(Excerpts from a dataset)
§

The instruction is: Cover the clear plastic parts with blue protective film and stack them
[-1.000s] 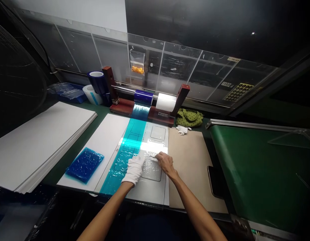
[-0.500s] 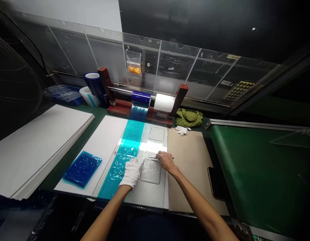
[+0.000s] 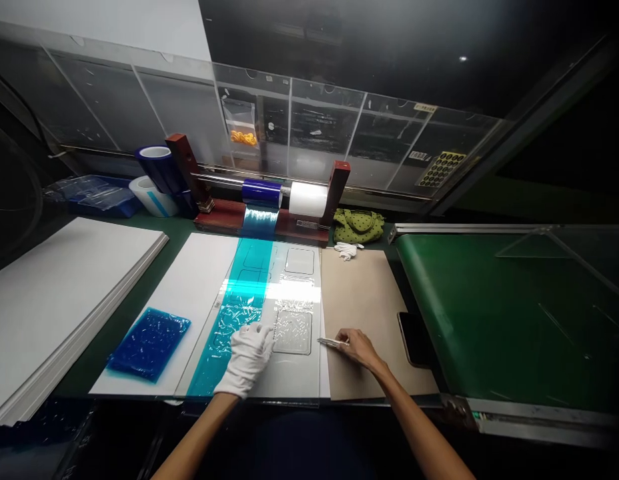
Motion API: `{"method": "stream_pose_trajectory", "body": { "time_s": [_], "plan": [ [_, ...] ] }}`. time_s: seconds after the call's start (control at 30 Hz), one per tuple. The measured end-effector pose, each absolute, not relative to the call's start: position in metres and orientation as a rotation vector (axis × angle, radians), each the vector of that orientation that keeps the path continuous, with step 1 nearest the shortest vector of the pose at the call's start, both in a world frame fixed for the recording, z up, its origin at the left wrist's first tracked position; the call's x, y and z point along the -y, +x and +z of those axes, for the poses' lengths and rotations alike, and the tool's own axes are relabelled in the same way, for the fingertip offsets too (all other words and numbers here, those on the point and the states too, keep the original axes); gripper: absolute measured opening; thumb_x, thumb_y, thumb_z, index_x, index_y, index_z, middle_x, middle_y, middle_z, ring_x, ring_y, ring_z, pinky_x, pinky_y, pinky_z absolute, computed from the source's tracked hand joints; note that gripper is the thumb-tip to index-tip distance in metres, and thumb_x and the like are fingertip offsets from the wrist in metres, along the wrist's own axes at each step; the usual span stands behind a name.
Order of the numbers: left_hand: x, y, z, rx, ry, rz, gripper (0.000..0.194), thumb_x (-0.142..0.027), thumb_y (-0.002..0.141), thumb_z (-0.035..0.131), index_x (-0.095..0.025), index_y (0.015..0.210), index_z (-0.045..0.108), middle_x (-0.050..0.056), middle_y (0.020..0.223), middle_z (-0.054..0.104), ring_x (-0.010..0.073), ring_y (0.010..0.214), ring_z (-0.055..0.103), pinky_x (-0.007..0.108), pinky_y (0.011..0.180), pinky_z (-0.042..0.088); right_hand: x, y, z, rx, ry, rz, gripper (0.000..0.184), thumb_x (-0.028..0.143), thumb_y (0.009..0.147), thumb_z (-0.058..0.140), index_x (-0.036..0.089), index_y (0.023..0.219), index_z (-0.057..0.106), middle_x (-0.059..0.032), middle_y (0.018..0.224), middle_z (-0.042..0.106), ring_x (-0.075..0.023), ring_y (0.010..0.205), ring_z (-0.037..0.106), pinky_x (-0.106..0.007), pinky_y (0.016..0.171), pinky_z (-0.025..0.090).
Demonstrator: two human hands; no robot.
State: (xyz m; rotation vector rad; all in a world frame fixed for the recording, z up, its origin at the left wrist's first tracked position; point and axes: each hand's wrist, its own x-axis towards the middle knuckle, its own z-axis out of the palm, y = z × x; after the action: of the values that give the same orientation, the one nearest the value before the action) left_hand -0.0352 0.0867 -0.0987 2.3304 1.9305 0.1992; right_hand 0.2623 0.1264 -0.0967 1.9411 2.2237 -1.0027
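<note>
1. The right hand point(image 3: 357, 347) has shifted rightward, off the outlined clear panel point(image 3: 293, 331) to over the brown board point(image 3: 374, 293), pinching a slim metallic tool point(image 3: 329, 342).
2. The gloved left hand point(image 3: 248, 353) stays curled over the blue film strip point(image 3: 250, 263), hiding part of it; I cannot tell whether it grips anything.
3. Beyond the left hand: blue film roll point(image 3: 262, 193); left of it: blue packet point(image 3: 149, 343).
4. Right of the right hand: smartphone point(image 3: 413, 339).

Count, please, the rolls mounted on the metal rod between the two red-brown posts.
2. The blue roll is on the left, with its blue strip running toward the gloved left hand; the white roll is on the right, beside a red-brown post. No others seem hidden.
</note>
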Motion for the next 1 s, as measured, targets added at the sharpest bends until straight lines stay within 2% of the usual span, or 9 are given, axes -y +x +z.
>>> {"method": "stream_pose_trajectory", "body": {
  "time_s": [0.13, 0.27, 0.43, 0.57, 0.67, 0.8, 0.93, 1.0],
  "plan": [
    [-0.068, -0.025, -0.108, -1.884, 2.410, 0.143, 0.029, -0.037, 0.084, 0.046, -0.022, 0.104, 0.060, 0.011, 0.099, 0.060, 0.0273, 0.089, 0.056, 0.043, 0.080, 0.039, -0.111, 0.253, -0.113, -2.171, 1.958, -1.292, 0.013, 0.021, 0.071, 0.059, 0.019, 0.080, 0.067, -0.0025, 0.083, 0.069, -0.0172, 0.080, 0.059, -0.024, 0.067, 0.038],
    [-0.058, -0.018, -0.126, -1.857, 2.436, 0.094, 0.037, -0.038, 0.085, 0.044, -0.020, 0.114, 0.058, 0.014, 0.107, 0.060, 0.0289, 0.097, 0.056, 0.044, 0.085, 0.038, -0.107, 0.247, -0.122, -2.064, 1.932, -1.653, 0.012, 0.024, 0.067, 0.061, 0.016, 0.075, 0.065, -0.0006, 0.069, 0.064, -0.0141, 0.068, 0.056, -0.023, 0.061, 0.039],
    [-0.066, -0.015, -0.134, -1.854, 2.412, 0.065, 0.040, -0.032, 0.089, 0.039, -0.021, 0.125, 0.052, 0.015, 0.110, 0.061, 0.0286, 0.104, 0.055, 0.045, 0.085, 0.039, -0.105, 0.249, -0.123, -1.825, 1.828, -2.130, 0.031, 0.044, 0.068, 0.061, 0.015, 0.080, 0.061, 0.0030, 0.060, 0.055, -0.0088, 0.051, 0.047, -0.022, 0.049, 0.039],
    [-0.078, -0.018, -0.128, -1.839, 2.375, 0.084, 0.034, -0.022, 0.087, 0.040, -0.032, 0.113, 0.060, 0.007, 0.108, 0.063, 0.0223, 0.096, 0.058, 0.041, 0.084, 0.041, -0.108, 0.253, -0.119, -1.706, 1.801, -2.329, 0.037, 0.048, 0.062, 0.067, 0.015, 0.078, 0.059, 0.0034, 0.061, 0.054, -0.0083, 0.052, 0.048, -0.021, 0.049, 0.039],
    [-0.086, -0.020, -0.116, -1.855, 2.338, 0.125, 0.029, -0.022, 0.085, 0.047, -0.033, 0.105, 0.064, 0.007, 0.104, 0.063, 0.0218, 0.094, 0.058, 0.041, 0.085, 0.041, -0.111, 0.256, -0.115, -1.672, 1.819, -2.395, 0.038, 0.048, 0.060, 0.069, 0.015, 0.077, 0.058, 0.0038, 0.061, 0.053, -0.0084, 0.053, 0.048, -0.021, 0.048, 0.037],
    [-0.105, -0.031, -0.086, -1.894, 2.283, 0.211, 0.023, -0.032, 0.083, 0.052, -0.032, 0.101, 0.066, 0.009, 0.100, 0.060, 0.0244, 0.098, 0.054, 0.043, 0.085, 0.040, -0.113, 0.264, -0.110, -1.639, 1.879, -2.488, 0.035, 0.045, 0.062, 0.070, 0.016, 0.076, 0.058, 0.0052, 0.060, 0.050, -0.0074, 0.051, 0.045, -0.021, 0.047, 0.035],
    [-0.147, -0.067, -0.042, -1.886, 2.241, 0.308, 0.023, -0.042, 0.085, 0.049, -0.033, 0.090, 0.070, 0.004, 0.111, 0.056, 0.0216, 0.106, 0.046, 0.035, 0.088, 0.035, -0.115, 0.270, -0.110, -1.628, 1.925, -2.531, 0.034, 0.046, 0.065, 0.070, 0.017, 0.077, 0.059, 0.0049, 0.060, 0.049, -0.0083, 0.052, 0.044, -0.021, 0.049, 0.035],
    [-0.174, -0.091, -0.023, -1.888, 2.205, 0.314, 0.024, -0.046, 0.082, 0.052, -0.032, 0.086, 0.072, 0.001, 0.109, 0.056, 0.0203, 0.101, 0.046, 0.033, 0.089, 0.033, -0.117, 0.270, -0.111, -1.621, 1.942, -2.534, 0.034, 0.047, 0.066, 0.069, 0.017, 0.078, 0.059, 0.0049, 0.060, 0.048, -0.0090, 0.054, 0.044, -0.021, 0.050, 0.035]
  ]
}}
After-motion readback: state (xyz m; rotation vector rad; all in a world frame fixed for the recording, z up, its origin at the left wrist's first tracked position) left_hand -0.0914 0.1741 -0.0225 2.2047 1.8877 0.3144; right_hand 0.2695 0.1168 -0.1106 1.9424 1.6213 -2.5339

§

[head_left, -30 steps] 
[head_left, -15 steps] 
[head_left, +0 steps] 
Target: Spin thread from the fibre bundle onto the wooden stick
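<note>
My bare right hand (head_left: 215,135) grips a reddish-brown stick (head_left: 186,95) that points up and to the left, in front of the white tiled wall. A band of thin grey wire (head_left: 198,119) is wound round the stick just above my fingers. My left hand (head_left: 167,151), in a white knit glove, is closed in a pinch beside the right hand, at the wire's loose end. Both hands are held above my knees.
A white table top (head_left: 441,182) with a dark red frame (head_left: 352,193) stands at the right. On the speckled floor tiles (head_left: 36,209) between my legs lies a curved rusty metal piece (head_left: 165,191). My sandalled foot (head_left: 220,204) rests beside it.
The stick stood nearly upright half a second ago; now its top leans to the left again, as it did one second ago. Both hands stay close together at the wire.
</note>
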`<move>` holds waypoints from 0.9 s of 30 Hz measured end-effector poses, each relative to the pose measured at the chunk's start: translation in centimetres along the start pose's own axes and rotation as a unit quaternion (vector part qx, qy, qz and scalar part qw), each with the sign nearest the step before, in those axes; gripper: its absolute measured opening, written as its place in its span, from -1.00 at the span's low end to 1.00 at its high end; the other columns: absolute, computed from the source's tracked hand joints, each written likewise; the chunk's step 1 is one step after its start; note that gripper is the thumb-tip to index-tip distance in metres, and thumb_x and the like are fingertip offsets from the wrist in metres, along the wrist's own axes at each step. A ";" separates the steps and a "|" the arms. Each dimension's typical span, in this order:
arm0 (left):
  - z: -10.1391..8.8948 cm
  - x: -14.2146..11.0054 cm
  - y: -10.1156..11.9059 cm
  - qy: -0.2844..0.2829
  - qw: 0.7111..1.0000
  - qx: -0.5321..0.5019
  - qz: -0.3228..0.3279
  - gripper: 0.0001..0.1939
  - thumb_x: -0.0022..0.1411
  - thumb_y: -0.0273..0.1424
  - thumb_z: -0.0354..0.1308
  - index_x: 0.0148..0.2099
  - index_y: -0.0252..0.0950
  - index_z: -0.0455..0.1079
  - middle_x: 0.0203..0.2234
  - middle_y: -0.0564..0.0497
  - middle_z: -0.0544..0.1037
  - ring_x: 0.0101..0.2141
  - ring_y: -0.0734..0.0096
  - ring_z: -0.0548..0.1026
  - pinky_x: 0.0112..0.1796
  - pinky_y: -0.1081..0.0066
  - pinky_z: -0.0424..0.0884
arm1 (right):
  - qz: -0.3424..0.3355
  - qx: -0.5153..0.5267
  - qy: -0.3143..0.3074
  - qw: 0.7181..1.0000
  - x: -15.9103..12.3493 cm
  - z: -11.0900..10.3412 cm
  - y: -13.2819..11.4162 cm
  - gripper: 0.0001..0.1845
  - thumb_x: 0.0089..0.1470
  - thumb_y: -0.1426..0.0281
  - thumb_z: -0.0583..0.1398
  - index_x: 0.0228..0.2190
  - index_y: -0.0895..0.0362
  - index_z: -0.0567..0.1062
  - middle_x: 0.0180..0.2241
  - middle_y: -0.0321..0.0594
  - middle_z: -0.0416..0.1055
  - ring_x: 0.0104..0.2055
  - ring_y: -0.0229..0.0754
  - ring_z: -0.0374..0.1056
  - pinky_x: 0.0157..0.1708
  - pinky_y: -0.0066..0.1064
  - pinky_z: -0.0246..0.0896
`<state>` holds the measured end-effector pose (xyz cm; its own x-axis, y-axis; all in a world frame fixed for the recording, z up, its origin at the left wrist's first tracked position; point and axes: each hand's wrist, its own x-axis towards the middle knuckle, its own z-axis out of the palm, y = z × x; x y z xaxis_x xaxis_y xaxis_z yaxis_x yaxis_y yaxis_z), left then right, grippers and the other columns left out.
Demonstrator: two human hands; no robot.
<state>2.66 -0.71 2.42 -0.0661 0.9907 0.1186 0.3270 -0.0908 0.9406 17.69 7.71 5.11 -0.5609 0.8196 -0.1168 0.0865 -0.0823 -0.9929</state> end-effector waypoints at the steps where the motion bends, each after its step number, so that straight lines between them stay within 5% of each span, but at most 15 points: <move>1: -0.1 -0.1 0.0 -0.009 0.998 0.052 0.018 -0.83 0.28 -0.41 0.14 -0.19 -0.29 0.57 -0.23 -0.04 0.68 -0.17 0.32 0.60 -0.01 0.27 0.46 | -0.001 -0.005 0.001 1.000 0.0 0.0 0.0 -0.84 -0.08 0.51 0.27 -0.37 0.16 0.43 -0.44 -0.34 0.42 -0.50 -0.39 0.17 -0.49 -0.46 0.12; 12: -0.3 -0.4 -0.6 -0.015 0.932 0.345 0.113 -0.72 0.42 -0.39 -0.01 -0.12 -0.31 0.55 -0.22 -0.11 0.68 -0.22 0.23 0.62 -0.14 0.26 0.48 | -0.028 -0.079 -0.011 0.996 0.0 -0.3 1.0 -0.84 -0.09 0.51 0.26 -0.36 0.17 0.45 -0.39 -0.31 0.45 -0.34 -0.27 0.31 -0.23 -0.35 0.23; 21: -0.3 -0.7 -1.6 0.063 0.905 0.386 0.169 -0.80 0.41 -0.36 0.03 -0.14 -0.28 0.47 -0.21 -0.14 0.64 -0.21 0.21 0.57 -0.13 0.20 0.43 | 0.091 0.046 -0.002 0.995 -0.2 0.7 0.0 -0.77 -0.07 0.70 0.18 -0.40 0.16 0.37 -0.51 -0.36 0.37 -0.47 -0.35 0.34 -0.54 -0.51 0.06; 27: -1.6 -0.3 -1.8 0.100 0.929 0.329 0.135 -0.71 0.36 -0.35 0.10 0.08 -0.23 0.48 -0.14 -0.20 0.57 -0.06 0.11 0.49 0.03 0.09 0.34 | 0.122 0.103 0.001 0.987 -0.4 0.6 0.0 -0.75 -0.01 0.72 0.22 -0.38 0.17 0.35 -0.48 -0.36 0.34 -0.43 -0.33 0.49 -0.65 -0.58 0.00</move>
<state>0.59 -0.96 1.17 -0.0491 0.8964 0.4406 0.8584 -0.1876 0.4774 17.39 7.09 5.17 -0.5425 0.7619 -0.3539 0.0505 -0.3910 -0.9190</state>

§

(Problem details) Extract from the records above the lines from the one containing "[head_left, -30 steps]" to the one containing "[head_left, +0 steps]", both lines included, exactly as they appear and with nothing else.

(Completed task)
[head_left, -30 steps] 
[head_left, -15 steps] 
[head_left, +0 steps] 

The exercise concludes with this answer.